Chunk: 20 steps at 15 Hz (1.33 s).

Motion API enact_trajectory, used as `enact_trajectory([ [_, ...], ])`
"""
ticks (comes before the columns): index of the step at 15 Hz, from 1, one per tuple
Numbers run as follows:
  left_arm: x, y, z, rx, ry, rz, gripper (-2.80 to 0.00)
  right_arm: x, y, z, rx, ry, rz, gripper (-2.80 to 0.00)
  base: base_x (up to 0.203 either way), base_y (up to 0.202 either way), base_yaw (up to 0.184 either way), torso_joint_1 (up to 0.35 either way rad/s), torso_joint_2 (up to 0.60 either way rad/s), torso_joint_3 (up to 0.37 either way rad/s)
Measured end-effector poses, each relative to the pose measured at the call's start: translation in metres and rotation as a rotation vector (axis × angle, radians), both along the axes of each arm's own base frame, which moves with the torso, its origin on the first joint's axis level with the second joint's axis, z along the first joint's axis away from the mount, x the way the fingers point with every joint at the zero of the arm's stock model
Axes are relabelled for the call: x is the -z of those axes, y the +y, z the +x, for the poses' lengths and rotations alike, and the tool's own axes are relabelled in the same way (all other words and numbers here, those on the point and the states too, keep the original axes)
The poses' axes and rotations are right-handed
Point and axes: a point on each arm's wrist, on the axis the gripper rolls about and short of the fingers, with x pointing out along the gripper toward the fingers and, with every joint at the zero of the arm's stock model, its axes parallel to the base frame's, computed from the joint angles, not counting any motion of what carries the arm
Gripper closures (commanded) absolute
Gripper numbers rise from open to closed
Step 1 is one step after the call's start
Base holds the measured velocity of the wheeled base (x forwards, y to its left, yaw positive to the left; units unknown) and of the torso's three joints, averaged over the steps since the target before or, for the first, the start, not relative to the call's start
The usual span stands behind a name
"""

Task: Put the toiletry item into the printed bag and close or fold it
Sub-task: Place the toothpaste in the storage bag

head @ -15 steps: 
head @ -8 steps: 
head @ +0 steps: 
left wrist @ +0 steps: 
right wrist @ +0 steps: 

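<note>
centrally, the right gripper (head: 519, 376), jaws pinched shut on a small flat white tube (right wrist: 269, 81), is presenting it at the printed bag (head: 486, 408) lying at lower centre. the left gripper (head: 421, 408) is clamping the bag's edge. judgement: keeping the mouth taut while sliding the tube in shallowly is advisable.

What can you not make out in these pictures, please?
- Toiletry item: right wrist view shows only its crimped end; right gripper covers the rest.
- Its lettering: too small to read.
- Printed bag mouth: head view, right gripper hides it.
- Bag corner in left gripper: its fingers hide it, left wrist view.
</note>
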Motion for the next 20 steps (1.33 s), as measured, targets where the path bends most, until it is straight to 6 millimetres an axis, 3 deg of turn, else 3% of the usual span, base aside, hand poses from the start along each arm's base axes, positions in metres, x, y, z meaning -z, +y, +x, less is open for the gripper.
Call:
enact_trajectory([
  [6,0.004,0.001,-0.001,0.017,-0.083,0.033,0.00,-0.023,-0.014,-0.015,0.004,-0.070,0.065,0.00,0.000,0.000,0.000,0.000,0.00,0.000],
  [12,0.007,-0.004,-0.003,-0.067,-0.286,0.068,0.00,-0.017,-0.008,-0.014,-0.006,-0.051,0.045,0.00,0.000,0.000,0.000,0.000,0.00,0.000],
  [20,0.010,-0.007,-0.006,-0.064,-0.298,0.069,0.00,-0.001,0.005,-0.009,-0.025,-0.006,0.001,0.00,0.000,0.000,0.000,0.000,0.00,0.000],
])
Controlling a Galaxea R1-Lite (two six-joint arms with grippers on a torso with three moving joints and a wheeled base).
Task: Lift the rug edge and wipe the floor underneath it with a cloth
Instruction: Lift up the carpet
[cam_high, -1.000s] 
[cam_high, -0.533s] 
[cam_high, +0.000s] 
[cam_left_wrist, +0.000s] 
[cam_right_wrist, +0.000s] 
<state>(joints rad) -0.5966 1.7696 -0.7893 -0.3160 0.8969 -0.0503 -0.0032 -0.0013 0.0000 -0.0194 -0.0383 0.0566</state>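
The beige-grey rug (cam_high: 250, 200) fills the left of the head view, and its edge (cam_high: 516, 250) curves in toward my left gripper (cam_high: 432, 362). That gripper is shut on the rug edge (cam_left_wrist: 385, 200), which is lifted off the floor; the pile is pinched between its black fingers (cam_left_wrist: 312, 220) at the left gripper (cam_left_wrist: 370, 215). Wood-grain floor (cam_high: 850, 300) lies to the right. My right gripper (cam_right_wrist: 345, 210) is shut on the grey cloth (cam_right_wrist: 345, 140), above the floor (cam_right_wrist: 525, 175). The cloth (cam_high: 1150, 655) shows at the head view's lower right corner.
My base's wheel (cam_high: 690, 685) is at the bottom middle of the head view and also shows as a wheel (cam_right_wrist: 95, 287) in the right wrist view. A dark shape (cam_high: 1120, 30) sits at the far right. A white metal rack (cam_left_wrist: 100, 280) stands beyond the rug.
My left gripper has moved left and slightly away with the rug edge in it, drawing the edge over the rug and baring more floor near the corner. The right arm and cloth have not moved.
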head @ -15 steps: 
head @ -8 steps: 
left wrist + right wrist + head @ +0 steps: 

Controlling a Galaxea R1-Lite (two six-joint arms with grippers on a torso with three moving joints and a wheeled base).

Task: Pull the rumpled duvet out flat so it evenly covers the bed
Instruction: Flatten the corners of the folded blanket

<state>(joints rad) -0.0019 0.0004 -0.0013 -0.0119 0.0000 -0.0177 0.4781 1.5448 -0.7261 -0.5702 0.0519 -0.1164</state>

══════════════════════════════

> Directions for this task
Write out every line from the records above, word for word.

> Response to this task
Chunk: 20 steps at 15 Hz (1.33 s).

Motion API enact_trajectory, used as `enact_trajectory([ [_, ...], ])`
"""
ticks (comes before the columns): index of the step at 15 Hz, from 1, one per tuple
Numbers run as follows:
  left_arm: x, y, z, rx, ry, rz, gripper (-2.80 to 0.00)
  right_arm: x, y, z, rx, ry, rz, gripper (-2.80 to 0.00)
  base: base_x (up to 0.203 either way), base_y (up to 0.202 either way), base_yaw (up to 0.184 either way), torso_joint_1 (up to 0.35 either way rad/s), torso_joint_2 (up to 0.60 either way rad/s), torso_joint_3 (up to 0.37 either way rad/s)
Measured end-effector poses, each relative to the pose measured at the call's start: translation in metres and rotation as a rotation vector (axis × angle, radians), both along the axes of each arm's own base frame, which moves with the torso, its origin on the first joint's axis level with the second joint's axis, z along the first joint's axis away from the mount, x the way the fingers point with every joint at the zero of the arm's stock model
Axes are relabelled for the call: x is the -z of those axes, y the +y, z the +x, for the poses' lengths and rotations alike, and the tool's own axes are relabelled in the same way (all other words and numbers here, those on the point and the states too, keep the original axes)
The poses' axes and rotations are right-handed
Point and axes: a point on each arm's wrist, on the axis the gripper rolls about and short of the fingers, with x pointing out along the gripper toward the fingers and, with every joint at the zero of the arm's stock model, its axes parallel to the base frame's, computed from the joint angles, not counting any motion of what carries the arm
Gripper closures (commanded) absolute
Gripper numbers rise from open to closed
Step 1 is one step after the call's start
Base holds the measured velocity of the wheeled base (x forwards, y to its left, yaw positive to the left; units unknown) and of the torso's three joints, averaged over the steps since the target before or, for the first, the start, not relative to the call's start
The usual span stands behind a name
"""

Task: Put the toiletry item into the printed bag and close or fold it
Sub-task: Place the toothpaste in the storage bag

head @ -15 steps: 
head @ -8 steps: 
head @ +0 steps: 
left wrist @ +0 steps: 
right wrist @ +0 steps: 

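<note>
centrally, the right gripper (head: 519, 376), jaws pinched shut on a small flat white tube (right wrist: 269, 81), is presenting it at the printed bag (head: 486, 408) lying at lower centre. the left gripper (head: 421, 408) is clamping the bag's edge. judgement: keeping the mouth taut while sliding the tube in shallowly is advisable.

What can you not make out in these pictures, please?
- Toiletry item: right wrist view shows only its crimped end; right gripper covers the rest.
- Its lettering: too small to read.
- Printed bag mouth: head view, right gripper hides it.
- Bag corner in left gripper: its fingers hide it, left wrist view.
</note>
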Motion for the next 20 steps (1.33 s), as measured, targets where the path bends most, until it is straight to 6 millimetres an axis, 3 deg of turn, else 3% of the usual span, base aside, hand poses from the start along each arm's base axes, positions in metres, x, y, z meaning -z, +y, +x, less is open for the gripper.
Call:
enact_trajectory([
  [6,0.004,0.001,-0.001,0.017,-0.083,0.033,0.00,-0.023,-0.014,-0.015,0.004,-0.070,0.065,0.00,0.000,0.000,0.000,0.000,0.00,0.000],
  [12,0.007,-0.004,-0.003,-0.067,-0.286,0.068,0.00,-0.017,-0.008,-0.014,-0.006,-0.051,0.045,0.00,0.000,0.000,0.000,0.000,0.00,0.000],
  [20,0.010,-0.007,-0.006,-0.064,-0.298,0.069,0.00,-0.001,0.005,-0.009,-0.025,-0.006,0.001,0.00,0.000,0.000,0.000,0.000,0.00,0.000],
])
Controlling a Galaxea R1-Lite (two six-joint arms with grippers on a torso with three moving joints and a wheeled base).
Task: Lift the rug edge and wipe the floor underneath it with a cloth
Instruction: Lift up the carpet
[cam_high, -1.000s] 
[cam_high, -0.533s] 
[cam_high, +0.000s] 
[cam_left_wrist, +0.000s] 
[cam_right_wrist, +0.000s] 
<state>(joints rad) -0.5966 1.7696 -0.7893 -0.3160 0.8969 -0.0503 -0.0032 -0.0013 0.0000 -0.0194 -0.0383 0.0566</state>
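The beige-grey rug (cam_high: 250, 200) fills the left of the head view, and its edge (cam_high: 516, 250) curves in toward my left gripper (cam_high: 432, 362). That gripper is shut on the rug edge (cam_left_wrist: 385, 200), which is lifted off the floor; the pile is pinched between its black fingers (cam_left_wrist: 312, 220) at the left gripper (cam_left_wrist: 370, 215). Wood-grain floor (cam_high: 850, 300) lies to the right. My right gripper (cam_right_wrist: 345, 210) is shut on the grey cloth (cam_right_wrist: 345, 140), above the floor (cam_right_wrist: 525, 175). The cloth (cam_high: 1150, 655) shows at the head view's lower right corner.
My base's wheel (cam_high: 690, 685) is at the bottom middle of the head view and also shows as a wheel (cam_right_wrist: 95, 287) in the right wrist view. A dark shape (cam_high: 1120, 30) sits at the far right. A white metal rack (cam_left_wrist: 100, 280) stands beyond the rug.
My left gripper has moved left and slightly away with the rug edge in it, drawing the edge over the rug and baring more floor near the corner. The right arm and cloth have not moved.
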head @ -15 steps: 
head @ -8 steps: 
left wrist + right wrist + head @ +0 steps: 

Controlling a Galaxea R1-Lite (two six-joint arms with grippers on a torso with three moving joints and a wheeled base).

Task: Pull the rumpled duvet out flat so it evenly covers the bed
Instruction: Flatten the corners of the folded blanket

<state>(joints rad) -0.0019 0.0004 -0.0013 -0.0119 0.0000 -0.0177 0.4781 1.5448 -0.7261 -0.5702 0.0519 -0.1164</state>

What has been written here completes the answer.